まずは何をしようか、考えていると魔王が戻ってきた。
ミューを連れて、だ。
「ん? なんか用事か?」
「無理でス、耐えラレマせん…」
「あれはお前には確かに荷が重い。別のを統括に据えてやるからしばらく身を隠していろ」
「向こうで何があったんだ?」
「サイクル王国の国王陛下からの手配書が国中に回ったと伝達鳥が騒いでいた。これだ」
魔王は一枚の紙を差し出した。
そこにはミューの名前と討伐した者には莫大な懸賞金を与えることが書かれていた。
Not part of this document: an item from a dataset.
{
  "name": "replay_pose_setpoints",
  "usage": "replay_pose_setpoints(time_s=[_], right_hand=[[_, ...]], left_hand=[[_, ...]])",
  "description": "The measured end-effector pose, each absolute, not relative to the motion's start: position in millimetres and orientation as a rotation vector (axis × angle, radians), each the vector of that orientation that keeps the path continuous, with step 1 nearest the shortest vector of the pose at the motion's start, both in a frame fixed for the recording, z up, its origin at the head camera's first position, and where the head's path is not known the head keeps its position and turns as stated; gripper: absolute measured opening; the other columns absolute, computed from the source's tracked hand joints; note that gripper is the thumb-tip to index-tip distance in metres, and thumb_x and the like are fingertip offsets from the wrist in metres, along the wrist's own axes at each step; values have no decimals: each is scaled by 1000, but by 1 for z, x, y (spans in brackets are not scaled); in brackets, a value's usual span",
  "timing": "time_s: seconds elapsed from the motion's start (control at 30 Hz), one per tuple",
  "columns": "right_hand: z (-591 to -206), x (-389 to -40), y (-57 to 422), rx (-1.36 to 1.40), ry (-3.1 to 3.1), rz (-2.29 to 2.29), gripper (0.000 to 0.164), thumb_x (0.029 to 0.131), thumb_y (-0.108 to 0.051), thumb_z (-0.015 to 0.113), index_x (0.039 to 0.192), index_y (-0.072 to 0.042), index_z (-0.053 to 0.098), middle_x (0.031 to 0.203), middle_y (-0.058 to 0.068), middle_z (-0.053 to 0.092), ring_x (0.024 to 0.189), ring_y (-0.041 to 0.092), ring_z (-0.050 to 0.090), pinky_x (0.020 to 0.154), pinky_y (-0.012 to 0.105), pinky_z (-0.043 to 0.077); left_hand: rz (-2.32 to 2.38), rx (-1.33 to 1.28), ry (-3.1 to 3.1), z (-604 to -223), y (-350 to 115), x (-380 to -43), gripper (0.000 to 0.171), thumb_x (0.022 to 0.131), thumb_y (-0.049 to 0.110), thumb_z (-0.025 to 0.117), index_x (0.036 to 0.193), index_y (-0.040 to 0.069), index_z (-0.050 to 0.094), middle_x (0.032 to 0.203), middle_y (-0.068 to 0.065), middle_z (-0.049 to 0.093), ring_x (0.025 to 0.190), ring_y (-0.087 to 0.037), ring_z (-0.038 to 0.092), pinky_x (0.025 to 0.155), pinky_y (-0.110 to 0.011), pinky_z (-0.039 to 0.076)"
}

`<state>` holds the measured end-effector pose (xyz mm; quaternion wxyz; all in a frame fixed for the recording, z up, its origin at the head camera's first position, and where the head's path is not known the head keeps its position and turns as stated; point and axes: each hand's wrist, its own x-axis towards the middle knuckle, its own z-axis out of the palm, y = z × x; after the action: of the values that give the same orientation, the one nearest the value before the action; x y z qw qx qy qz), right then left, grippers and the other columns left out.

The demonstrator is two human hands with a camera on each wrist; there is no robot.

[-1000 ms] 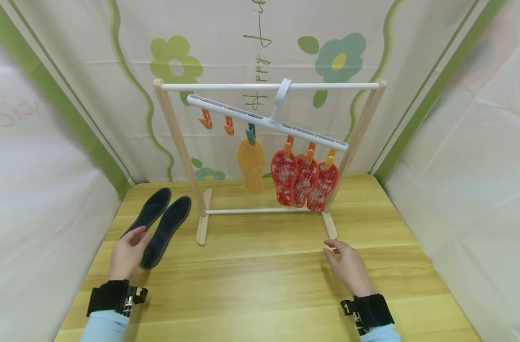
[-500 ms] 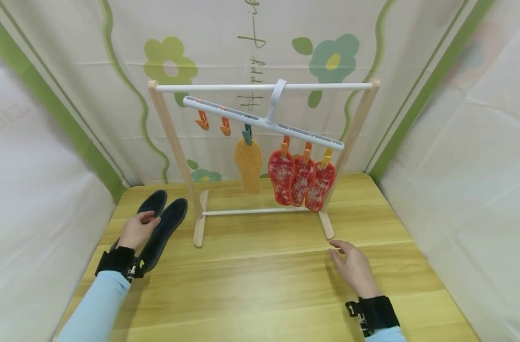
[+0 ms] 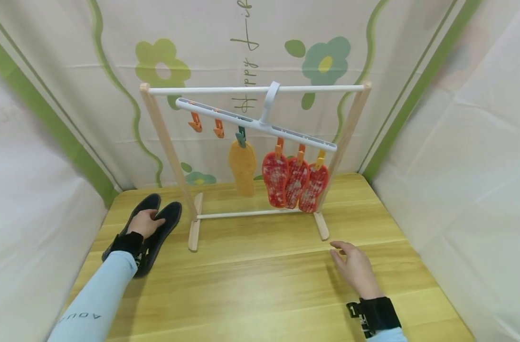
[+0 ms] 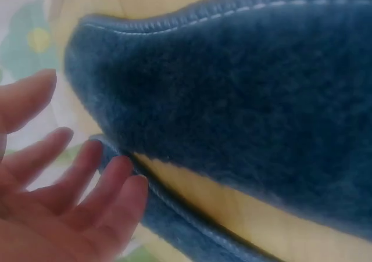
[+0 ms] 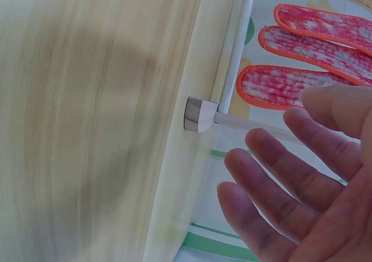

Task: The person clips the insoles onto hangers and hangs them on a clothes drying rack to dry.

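Two dark blue fuzzy insoles lie side by side at the table's left, one (image 3: 150, 201) outward and one (image 3: 167, 223) nearer the rack. My left hand (image 3: 143, 223) is over them, its wrist strap covering part of both. The left wrist view shows that hand (image 4: 64, 198) with fingers loosely bent and spread, fingertips overlapping the edge of the farther insole (image 4: 192, 234), nothing gripped. My right hand (image 3: 354, 270) hovers over the table near the rack's right foot (image 3: 321, 227). Its fingers are relaxed and hold nothing, as the right wrist view also shows.
A wooden rack with a white rail (image 3: 208, 90) carries a tilted pale hanger (image 3: 263, 125). One yellow insole (image 3: 242, 171) and three red patterned insoles (image 3: 275, 179) hang from its clips. Two orange clips (image 3: 218, 129) at its left bear nothing. Cloth walls (image 3: 456, 166) enclose the table.
My left hand has moved forward from beside the outer insole to a place over both insoles. The right hand has barely moved. The head view has shifted slightly.
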<state>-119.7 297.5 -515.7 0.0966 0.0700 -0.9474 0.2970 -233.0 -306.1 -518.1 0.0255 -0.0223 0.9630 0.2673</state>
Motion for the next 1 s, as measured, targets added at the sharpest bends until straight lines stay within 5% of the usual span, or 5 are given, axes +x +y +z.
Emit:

勇者を倒した最恐の悪魔と銘打たれ、羊が意味ありげに笑っている絵は名前が書かれていなければ誰だろうと首をかしげるレベルだ。
また、行方不明となっている『サイクル・リッパー』を見つけた者にも同額の懸賞金が支払われる。
このような紙がサイクル王国どころか周辺国にまで配布されているらしい。昨今は奴隷の魔族や亜人から魔法の仕組みを聞き出し、術式として展開できる魔術が流行っている。魔力の源を石に変えた魔石を使ってただの人間でも魔法が使えるようになったのだ。その魔術で一瞬にして情報の流布が可能となるため、一日あれば確かに配るのは容易いだろう。
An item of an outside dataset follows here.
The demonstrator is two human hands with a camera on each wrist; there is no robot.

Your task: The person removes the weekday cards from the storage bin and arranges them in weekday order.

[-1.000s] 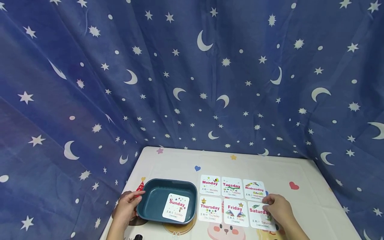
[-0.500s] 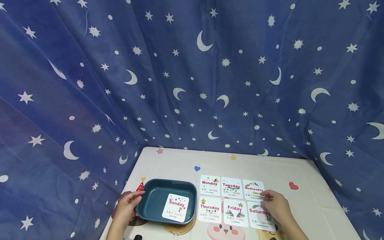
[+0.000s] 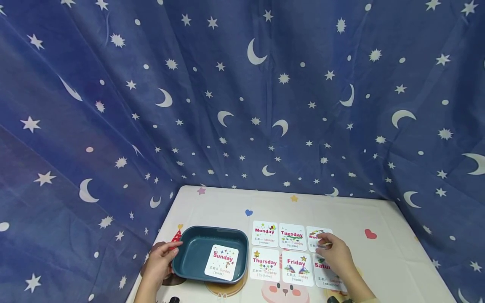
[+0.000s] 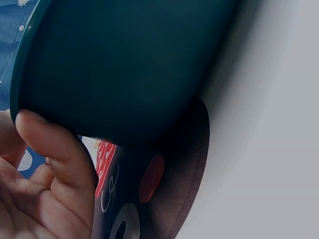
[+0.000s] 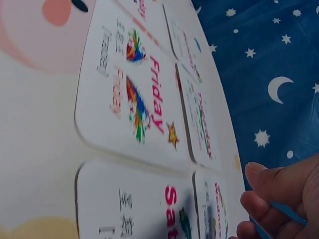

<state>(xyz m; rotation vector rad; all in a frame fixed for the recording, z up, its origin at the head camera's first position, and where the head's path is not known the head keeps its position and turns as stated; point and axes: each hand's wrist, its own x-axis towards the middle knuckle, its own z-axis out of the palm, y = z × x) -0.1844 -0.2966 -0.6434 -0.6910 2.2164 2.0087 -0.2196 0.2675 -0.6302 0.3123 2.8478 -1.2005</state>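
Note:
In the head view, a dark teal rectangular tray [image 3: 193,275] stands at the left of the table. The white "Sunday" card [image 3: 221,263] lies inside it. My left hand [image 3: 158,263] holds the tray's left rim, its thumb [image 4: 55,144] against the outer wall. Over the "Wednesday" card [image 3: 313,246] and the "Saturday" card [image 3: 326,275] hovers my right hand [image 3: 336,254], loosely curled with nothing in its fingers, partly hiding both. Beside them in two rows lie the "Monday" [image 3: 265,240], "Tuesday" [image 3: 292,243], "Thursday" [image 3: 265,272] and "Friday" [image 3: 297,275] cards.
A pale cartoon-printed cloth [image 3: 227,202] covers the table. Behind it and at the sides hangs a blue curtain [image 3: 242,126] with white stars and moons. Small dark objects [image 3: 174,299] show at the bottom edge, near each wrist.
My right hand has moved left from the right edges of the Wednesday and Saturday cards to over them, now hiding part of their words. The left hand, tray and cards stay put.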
「刀は渡せないし、お前の首でも差し出すか。多額の懸賞金で生活も潤う」
「オ戯れハオやメクダさいイイぃぃ」
ディーツがいい笑顔を向けると羊は無表情のまま震えた。
「しっかし、この賞金額見覚えあるな…まさか、俺が銀行に預けてた金か?!」
「ああ、勇者が死ねば王国は金を回収する。勇者は家族とは切り離されるだろ。妻帯も許されない上に、先代たちは戦場で死ぬことが多かったからな。だからこそ気前よく王国も金を渡していたはずだ。銀行に預けろとか、うまい誘導があったようだが…」
「確かに。銀行においておけば安心だとか言われて手続きさせられたな! くっそー、俺の金だぞ。でも、なんでそんなに詳しいんだ?」
「昔馴染みの友人が勇者だったんだ。いろいろと愚痴られた。ディーツくんのように、戦場で死んだように見せかけて魔界へ移り住んだ。それ以来会ってはいない」
「そうか、千年もあれば魔王にもいろいろあるよな。年寄りはゆっくりしてくれと言いたいが、お前の転移魔法は便利だからなぁ。しばらくは重宝するな」
「年寄り…」
「さあ、境界の街まで連れてってくれ!」
「行っテラッしゃイマせ」
羊に見送られて、瞬時に景色が変わった。
着いた場所は境界の街の入り口だ。酸で溶かされた門が見える。
「ヨォルかグレンテスに会いたいが、どこにいるかわかるか?」
「年寄り…」
「魔王さま?」
「魔王はやめてくれ。にぃさんと呼んでくれてもいいんだが」
「絶対にいやだ!」
「ではヴィヴィでいい。我には人探しの能力はない。場所を指定してくれれば跳ぶことは容易いが」
「じゃあ、食堂に跳んでくれ」
こうして何回かの転移の末、ディーツは目的地にようやくたどり着くことができたのだった。